David Cameron hands out leaflets as he campaigns against adoption of AV. Photograph: Steve Parsons/PA
Cameron defends Osborne's comments in AV debate:
PM says chancellor was just stating facts when discussing yes campaign being funded by Electoral Reform Society
David Cameron has risked increasing the acrimony of the debate on the alternative vote by defending controversial claims about the yes camp made by the chancellor, George Osborne.
In an interview on Sunday morning, Cameron defended Osborne's right to suggest that there was something improper about the way the Yes to Fairer Votes campaign has been funded by the Electoral Reform Society.
In an article in the Observer today, Lord Ashdown, the former Liberal Democrat leader, cites Osborne's comments as an example of the way the no campaign has resorted to "cynical smears and scaremongering".
Although he defended Osborne, the prime minister also said that he hoped that there would be a "reasonable argument" on both sides.

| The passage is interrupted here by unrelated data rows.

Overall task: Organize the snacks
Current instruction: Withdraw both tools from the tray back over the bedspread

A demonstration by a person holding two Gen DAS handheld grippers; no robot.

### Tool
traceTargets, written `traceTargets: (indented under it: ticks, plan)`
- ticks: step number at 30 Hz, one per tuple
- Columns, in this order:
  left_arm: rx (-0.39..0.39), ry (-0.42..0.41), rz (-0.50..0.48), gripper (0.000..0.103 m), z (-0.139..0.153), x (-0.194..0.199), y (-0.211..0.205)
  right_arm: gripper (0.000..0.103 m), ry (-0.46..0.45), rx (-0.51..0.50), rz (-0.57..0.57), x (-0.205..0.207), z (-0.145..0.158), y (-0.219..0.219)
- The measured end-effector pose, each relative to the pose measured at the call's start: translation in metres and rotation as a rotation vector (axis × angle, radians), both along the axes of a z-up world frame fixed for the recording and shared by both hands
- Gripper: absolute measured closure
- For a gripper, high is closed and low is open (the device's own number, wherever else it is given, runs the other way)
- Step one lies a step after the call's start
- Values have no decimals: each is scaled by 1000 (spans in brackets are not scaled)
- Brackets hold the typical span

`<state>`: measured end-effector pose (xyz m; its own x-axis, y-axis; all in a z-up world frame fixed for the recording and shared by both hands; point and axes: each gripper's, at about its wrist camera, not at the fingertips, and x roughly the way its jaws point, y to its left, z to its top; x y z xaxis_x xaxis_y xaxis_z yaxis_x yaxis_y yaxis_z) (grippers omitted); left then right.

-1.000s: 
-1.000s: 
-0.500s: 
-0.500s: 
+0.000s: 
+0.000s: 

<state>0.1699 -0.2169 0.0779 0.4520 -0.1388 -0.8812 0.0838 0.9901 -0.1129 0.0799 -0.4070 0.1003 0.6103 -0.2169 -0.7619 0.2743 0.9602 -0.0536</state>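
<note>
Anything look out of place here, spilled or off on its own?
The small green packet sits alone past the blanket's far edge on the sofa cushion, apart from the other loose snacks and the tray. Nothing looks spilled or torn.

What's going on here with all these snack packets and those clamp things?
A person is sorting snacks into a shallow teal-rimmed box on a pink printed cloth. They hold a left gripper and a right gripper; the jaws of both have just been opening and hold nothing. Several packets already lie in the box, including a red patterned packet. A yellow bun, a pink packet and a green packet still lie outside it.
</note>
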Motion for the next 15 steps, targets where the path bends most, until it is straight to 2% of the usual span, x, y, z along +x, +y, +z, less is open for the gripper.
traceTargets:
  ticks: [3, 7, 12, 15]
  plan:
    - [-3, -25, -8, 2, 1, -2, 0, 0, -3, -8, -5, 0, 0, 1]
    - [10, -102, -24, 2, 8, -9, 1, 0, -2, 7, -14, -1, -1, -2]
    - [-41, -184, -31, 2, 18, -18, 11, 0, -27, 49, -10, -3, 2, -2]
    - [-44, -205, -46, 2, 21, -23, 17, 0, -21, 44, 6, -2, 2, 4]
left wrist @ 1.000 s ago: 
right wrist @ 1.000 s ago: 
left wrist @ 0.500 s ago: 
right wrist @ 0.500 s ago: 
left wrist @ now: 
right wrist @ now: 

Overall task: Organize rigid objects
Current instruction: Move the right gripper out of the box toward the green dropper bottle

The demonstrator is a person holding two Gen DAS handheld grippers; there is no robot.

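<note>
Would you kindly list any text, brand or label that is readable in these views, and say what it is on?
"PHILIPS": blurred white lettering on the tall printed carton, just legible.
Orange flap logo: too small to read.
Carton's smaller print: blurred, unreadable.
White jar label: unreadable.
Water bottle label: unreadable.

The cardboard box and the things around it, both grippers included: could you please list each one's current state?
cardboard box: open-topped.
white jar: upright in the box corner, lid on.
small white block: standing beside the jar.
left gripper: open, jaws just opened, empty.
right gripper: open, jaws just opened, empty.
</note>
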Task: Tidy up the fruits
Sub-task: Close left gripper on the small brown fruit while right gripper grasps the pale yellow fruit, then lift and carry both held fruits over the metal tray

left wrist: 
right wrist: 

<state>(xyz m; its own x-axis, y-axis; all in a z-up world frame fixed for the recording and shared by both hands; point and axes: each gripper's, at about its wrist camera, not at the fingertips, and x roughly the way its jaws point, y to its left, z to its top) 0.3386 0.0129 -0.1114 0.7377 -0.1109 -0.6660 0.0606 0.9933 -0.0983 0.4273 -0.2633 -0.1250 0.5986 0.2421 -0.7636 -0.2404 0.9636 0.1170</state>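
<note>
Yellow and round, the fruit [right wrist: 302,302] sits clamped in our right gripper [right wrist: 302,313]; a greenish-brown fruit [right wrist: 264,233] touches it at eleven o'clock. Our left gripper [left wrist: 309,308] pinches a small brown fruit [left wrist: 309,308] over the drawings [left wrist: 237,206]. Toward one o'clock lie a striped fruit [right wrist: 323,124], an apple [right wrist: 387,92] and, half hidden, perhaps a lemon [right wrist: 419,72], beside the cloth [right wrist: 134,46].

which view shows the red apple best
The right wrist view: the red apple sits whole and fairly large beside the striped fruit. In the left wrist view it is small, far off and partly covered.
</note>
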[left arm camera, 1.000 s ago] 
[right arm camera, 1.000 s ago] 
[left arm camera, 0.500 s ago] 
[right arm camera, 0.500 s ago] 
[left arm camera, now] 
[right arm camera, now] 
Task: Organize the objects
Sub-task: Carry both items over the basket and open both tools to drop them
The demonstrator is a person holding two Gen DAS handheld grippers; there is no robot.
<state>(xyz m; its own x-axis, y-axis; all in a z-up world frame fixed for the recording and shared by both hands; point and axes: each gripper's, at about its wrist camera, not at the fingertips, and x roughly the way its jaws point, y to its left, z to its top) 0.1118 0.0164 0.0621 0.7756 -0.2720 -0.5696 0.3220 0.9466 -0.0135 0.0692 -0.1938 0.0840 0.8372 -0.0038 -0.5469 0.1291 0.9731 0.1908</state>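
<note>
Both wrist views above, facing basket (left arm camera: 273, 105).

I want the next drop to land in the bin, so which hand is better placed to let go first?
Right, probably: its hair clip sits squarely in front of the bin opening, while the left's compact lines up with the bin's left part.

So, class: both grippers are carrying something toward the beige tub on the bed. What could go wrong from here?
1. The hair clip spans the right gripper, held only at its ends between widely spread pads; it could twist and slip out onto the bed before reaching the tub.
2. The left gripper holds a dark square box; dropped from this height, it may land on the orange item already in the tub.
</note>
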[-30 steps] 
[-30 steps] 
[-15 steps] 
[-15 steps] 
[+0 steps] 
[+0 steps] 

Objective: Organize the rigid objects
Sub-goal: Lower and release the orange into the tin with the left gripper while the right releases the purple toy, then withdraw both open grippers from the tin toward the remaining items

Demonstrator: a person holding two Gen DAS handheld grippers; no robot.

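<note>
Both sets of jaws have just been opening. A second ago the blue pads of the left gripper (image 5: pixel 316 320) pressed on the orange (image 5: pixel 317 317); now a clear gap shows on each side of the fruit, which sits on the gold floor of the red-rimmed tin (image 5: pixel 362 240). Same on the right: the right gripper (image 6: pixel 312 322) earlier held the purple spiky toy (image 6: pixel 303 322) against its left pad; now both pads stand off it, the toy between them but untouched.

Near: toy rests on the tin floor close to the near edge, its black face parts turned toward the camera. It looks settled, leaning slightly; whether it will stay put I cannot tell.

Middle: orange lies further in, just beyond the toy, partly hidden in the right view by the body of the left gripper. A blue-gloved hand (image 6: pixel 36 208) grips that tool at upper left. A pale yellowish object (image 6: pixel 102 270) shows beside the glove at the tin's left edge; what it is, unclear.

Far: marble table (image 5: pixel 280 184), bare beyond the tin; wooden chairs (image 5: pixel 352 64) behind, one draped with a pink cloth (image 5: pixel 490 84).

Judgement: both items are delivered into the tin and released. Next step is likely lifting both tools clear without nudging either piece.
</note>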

The AV campaign is reaching a crucial stage and Cameron and Nick Clegg – who will be giving a television interview on Sunday afternoon – are trying to campaign against and for AV respectively without letting the bitterness of the campaign do permanent damage to the coalition.
Osborne infuriated AV campaigners when he gave interviews to the Sun and the Daily Mail suggesting that the Electoral Reform Society should not be funding the yes campaign because its subsidiary, Electoral Reform Services Ltd, a company that organises elections, could profit from a switch to AV.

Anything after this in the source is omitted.